Each line of the listing below containing the word "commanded" should be returned.

(MATERIAL SHOWN)

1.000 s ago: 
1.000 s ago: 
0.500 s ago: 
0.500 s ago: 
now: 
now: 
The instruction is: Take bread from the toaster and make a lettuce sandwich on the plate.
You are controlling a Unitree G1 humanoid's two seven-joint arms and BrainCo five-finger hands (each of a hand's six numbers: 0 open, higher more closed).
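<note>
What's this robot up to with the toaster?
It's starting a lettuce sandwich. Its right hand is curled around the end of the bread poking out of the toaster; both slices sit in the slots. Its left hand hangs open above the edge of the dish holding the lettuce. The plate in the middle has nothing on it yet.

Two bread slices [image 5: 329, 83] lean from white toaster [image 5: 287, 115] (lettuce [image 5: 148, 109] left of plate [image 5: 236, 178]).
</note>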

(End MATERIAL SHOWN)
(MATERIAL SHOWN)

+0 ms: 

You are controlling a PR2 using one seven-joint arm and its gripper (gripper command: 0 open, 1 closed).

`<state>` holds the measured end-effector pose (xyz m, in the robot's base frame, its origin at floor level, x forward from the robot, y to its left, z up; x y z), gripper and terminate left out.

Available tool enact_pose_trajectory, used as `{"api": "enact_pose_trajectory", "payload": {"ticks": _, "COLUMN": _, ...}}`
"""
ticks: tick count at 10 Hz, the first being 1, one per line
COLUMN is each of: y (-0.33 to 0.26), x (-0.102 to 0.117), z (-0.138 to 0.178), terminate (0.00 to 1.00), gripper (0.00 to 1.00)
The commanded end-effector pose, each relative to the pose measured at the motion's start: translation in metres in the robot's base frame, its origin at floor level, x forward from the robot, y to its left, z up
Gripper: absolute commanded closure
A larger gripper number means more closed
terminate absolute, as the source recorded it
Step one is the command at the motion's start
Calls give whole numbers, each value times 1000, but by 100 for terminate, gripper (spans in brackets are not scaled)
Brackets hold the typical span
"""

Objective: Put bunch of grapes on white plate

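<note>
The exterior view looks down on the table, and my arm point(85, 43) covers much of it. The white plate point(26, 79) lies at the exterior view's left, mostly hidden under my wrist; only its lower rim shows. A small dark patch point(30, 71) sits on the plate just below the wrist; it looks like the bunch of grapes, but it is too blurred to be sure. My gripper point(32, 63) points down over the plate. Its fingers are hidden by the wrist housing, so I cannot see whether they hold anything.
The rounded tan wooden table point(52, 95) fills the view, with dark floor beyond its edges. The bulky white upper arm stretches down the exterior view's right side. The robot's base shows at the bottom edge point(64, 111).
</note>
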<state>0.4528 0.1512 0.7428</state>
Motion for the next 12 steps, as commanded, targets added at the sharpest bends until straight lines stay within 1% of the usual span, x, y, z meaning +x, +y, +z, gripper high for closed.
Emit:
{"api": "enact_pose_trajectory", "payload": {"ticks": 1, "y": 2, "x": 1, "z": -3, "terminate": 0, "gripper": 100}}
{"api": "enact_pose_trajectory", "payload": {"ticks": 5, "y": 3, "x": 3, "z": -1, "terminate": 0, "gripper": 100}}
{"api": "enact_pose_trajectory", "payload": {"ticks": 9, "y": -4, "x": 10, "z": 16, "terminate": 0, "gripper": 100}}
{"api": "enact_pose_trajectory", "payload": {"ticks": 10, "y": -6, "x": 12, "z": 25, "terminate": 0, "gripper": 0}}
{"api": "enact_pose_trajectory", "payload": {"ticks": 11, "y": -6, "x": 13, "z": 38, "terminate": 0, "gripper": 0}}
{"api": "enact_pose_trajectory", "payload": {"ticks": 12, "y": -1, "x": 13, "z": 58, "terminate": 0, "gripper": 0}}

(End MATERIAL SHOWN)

RESPONSE AREA:
The commanded end-effector pose, each relative to the pose measured at the motion's start: translation in metres in the robot's base frame, its origin at floor level, x forward from the robot, y to its left, z up
Gripper: absolute commanded closure
Motion for the next 12 steps, as commanded, targets added at the sharpest bends until straight lines stay within 1% of the usual span, x, y, z meaning +x, +y, +z, gripper high for closed.

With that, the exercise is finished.